Less than 1 percent of American students' seatwork in mathematics required them to invent and think to solve problems. In Japan, that kind of work takes 44 percent. Even in Germany, inventing and thinking was more than 4 percent of seatwork.

"In American classrooms, the motto is 'learning terms and practicing procedures' " Stigler and Hiebert write. As a result, U.S. students lose an opportunity to think deeply and to engage with rich course content.

Little Chance to Improve; Inadequate Professional Development

These shortcomings in practice are hard to resolve in the current U.S. system, which fails to enable U.S. teachers to hone their craft, the authors say. While teachers from other nations have regular opportunities to work together to prepare lessons from a shared curriculum based on nationally accepted academic standards, American teachers work largely alone with few opportunities to collaborate in ways that raise their level of practice.

"The teaching profession does not have enough knowledge about what constitutes effective teaching, and teachers don't have a means of successfully sharing such knowledge with one another," the authors contend. "Compared with other countries, the United States clearly lacks a system for developing professional knowledge and for giving teachers the opportunity to learn about teaching." Ironically, American math reforms are more present in Japanese classrooms than U.S. ones, they observe.

The Teaching Gap describes in detail the process of "lesson study" through which Japanese teachers research and test better ways to deliver instruction, and offers a vision for transferring the model to the American school. Lesson study makes Japanese teachers part of profession engaged in improvement, and demonstrates that the study of teaching on the job is the study of learning.

"The teaching 'craft' and 'methods' this book is talking about require professional environments where instructional leaders guide schools and teachers have the time and incentives to study best practices together," said Eugenia Kemble, Executive Director of the Albert Shanker Institute.

A U.S. version of lesson study is only part of the prescription Stigler and Hiebert describe.

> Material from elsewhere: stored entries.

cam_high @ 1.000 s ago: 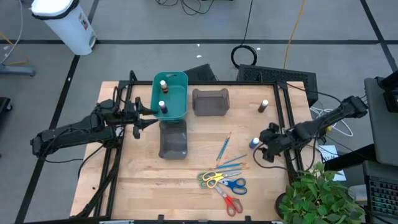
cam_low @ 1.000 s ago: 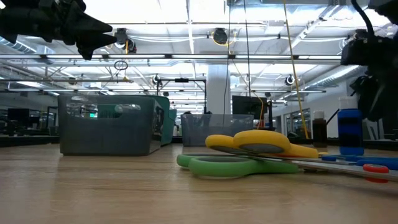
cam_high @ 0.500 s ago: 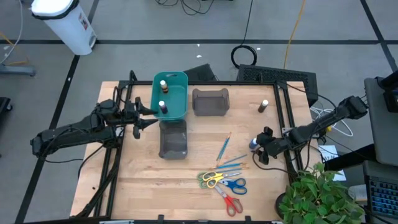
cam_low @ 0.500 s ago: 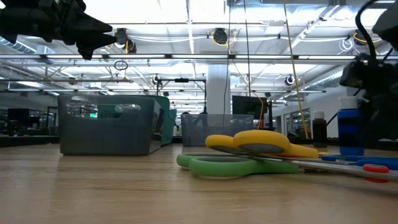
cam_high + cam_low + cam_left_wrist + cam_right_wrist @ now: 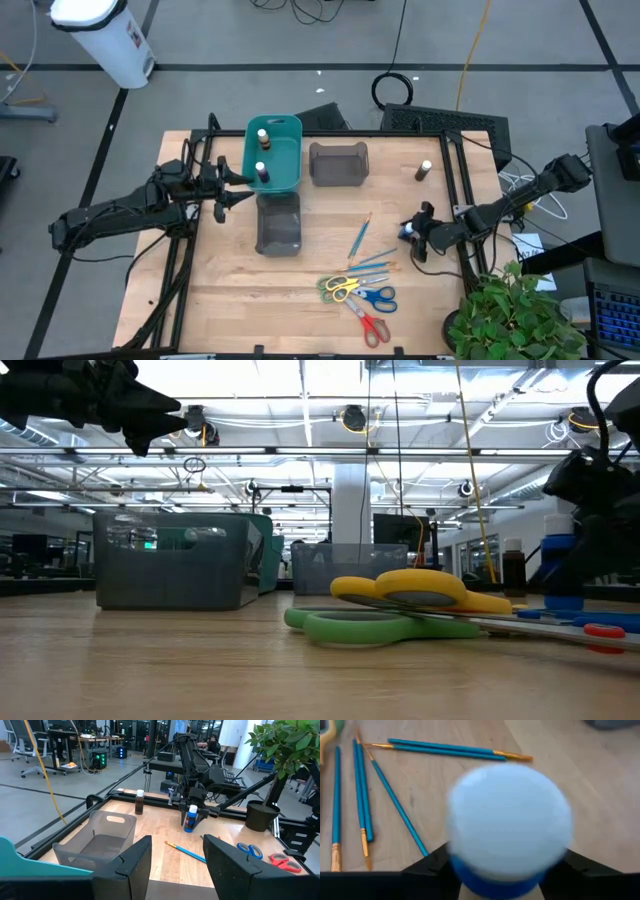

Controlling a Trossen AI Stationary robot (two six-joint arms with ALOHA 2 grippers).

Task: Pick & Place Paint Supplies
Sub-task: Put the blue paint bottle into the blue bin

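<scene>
Meanwhile, at the table's right side, the right gripper straddles an upright blue paint bottle, one finger on each side of its body just under the white cap; whether the fingers already press the plastic cannot be told. Small, light and rigid with smooth round walls, the bottle looks apt to slip or tip, so a square squeeze on the body below the cap seems the safest hold. Across the table the left gripper hangs beside the teal bin, fingers apart and empty.
</scene>
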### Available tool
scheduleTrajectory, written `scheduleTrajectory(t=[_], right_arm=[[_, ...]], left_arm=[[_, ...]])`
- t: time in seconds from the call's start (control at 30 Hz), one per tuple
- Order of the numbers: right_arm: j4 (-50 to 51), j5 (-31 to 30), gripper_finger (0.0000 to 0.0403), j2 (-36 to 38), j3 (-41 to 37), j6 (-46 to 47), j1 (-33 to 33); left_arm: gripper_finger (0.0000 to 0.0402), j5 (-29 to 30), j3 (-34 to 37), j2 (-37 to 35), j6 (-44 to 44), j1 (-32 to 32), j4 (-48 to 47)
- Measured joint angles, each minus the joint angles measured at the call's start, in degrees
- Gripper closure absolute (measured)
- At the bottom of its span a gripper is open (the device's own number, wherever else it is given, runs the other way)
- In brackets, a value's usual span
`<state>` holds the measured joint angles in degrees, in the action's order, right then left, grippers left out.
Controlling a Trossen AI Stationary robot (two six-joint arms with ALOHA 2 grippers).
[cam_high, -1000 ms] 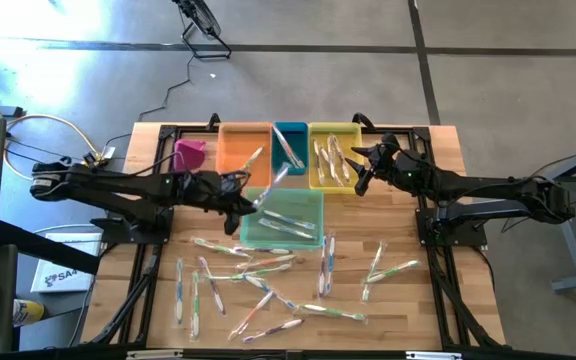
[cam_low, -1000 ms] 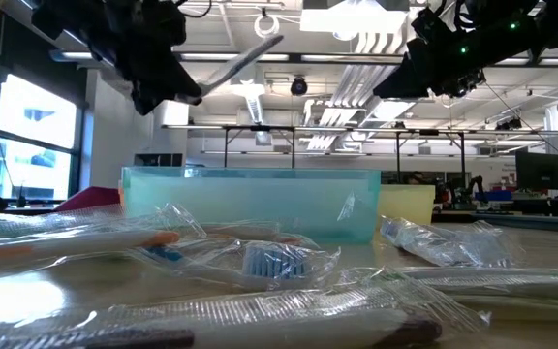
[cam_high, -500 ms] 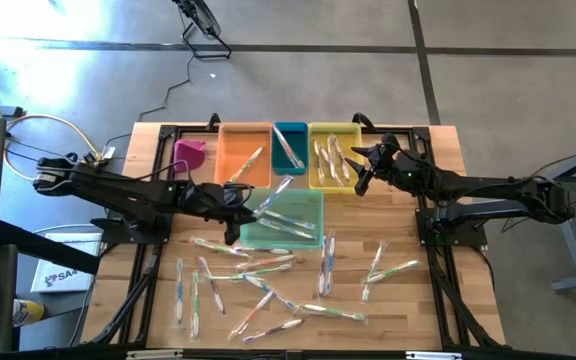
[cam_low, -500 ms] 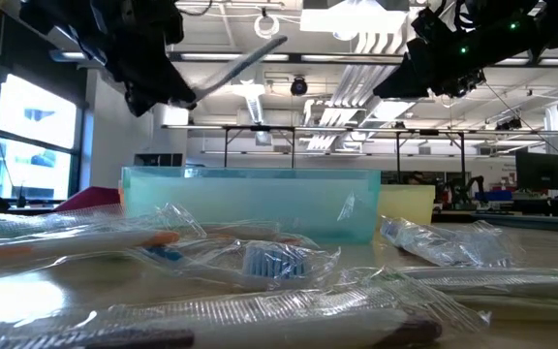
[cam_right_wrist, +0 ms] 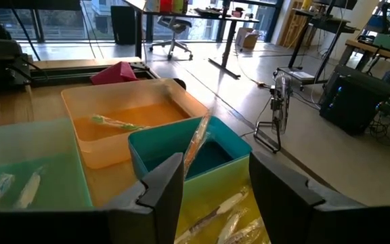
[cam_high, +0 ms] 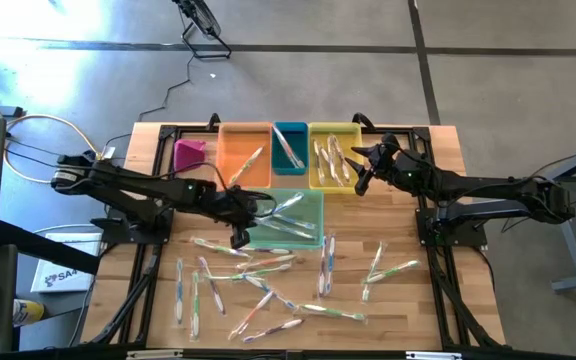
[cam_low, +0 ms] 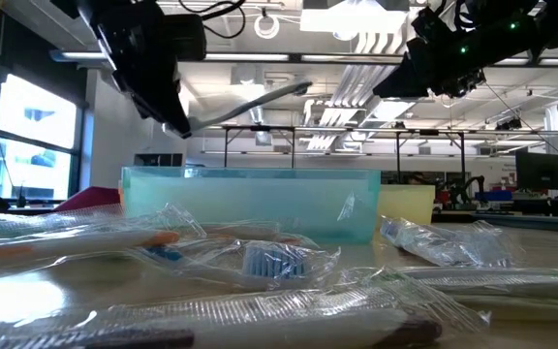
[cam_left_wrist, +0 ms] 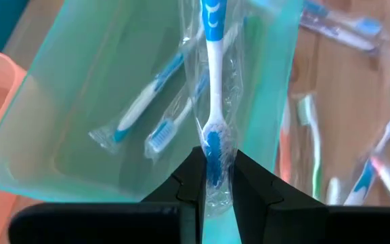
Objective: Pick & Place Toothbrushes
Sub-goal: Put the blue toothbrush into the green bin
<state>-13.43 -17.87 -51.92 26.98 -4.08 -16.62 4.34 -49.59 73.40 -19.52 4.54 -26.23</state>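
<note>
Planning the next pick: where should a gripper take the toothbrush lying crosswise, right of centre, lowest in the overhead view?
Grip that toothbrush at mid-handle, coming straight down from above with the fingers closing across its length. It lies flat and nearly crosswise, and its middle looks clear of neighbours, unlike its left end.

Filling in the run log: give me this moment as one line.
left gripper: shut on blue wrapped toothbrush | over: light green bin | right gripper: open, empty, waiting over yellow bin

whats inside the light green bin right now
Two wrapped toothbrushes lie on the floor of the light green bin. The left gripper holds a third, blue toothbrush above them; it covers part of the floor.
</note>
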Motion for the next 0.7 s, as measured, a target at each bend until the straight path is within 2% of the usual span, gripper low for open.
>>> scheduleTrajectory(t=[0.07,0.5,0.7], right_arm=[[-0.04,0.0,0.0241,0.0,0.0,0.0,-0.02],[-0.02,0.0,0.0241,0.0,0.0,0.0,0.0],[-0.04,0.01,0.0241,0.0,0.0,0.0,-0.01]], left_arm=[[0.0357,0.0,-0.91,0.7,0.19,0.0,-2.12],[0.0357,0.87,-1.8,1.74,0.21,0.0,-1.1],[0.0357,1.77,-1.82,6.39,-0.17,-0.01,-0.18]])
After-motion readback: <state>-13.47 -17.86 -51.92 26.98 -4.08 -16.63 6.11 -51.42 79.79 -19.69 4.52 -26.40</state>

Based on six guiding principles arising from their study, they describe three broad initiatives for closing the teaching gap:

  • Build consensus for continuous improvement, which includes creating measures of results that are sophisticated enough to detect small changes in student learning;
  • Set clear learning goals for students and align assessments with these, a reform underway but not completed in many states and school districts, and;
  • Restructure schools as places where teachers can learn, which requires redeployment of existing resources to allow time for activities such as lesson study.

"For a decade now, we in the United States have looked hard at how other countries deliver good education. We've studied their standards, their curricula, their exams. This book shows us that none of these will make a difference unless teachers have a professional life – the opportunity to develop and teach the good lessons that enable other reforms to have an impact in the typical classrooms with real kids," noted Sandra Feldman, president of the American Federation of Teachers.

The Albert Shanker Institute was founded in 1998 as a think tank dedicated to themes central to the legacy of its namesake – children's education, unions as advocates for quality, and civic participation in the public life of democracies. The Institute commissions original analysis, organizes seminars, sponsors publications and subsidizes highly selective projects – its mission is to generate ideas, foster unpredictable exchange and promote constructive proposals. Its formative Board is composed of business representatives, labor leaders, academics, educators and public policy analysts. The Institute's bylaws commit it to promoting four fundamental principles – vibrant democracy, quality public education, a voice for working people in decisions affecting their jobs and lives, and free and open debate about all these issues.